▶ What is being asked: Based on the listing below, report how many lines contain the word "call". Nothing but the number, please.

▶ Information supplied:
------------
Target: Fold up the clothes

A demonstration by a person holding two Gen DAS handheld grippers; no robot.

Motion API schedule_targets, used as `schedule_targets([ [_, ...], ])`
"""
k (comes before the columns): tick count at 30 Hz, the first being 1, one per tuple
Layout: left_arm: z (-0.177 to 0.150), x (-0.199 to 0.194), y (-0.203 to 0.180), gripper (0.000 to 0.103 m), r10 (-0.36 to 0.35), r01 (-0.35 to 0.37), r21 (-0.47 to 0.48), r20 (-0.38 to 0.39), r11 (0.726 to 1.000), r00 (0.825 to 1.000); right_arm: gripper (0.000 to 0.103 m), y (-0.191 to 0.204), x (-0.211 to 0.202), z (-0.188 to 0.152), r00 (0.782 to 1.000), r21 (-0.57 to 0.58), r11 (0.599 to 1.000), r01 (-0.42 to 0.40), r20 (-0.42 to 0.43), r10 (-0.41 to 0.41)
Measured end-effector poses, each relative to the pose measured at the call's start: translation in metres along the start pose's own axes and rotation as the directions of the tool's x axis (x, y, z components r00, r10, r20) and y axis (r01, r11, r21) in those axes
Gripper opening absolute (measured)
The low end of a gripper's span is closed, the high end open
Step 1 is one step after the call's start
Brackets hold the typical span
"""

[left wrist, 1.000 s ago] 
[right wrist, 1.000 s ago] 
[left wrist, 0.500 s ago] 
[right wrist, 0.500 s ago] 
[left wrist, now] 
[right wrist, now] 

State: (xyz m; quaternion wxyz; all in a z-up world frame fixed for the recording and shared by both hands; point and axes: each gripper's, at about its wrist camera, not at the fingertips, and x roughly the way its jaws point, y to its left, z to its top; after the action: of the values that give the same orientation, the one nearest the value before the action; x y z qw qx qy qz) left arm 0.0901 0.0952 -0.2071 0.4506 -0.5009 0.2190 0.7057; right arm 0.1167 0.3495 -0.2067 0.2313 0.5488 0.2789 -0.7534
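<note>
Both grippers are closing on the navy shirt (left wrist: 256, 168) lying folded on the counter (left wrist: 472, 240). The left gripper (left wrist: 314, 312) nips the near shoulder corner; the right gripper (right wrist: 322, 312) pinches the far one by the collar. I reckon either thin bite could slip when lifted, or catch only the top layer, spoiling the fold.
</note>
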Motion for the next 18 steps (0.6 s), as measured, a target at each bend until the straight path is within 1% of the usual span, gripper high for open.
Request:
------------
▶ Output below: 2